COVID-19 played havoc across the country. Multiple games per week were canceled or postponed. Players and coaches were sidelined due to positive tests, including Clemson quarterback Trevor Lawrence and Alabama head coach Nick Saban.
On the positive side, history was made when Vanderbilt's Sarah Fuller became the first woman to score in a major conference football game.
The first national semifinal on New Year's Day will be No. 1 Alabama vs. No. 4 Notre Dame in the Rose Bowl Game Presented by Capital One, which was moved from Pasadena to Dallas due to COVID-19 restrictions in California. The other will be No. 2 Clemson vs. No. 3 Ohio State in the Allstate Sugar Bowl.
The CFP championship is set for Jan. 11.
Like father, like son
Chase Elliott won his first NASCAR Cup Series title, joining his father, Bill, in winning the crown. Both did it driving the No. 9 car. They join Lee and Richard Petty and Ned and Dale Jarrett in the father-son championship fraternity.

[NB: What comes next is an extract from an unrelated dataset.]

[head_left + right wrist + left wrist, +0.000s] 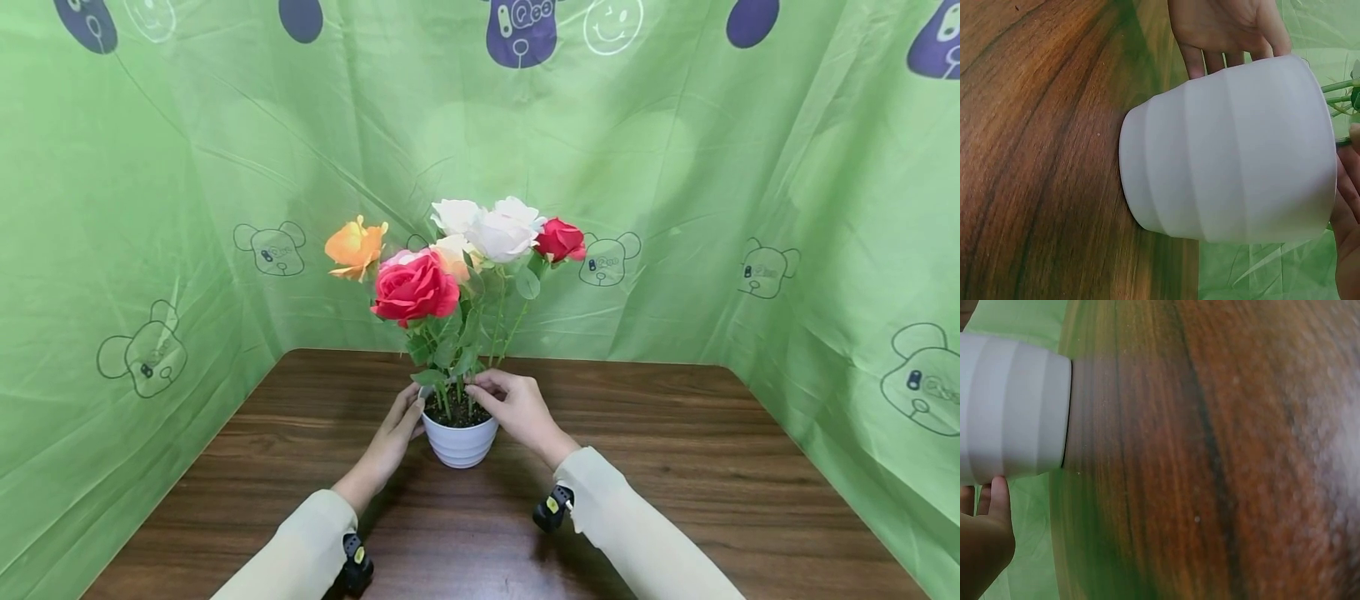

Dustin Johnson wins The Masters
Dustin Johnson was Mr. November as The Masters was moved from spring to fall due to COVID-19. Johnson shot a 20-under 268 for the four rounds, besting the record of 270 shared by Tiger Woods and Jordan Spieth.
Crew hoist MLS Cup
Not long after the season started, Major League Soccer put the brakes on because of the coronavirus.
After the Portland Timbers won the “MLS Is Back” tournament, the season resumed. The Columbus Crew won the MLS Cup, defeating defending champion Seattle 3-nil.
NBA's first woman head coach
Becky Hammon became the first woman to coach an NBA team, taking over the San Antonio Spurs after coach Gregg Popovich was ejected in a 121-107 loss to LeBron James and the defending champion Lakers on Dec. 30. Hammon took over the team’s huddles during timeouts and walked the sideline following Popovich’s ejection. Hammon was the first full-time female assistant coach in league history.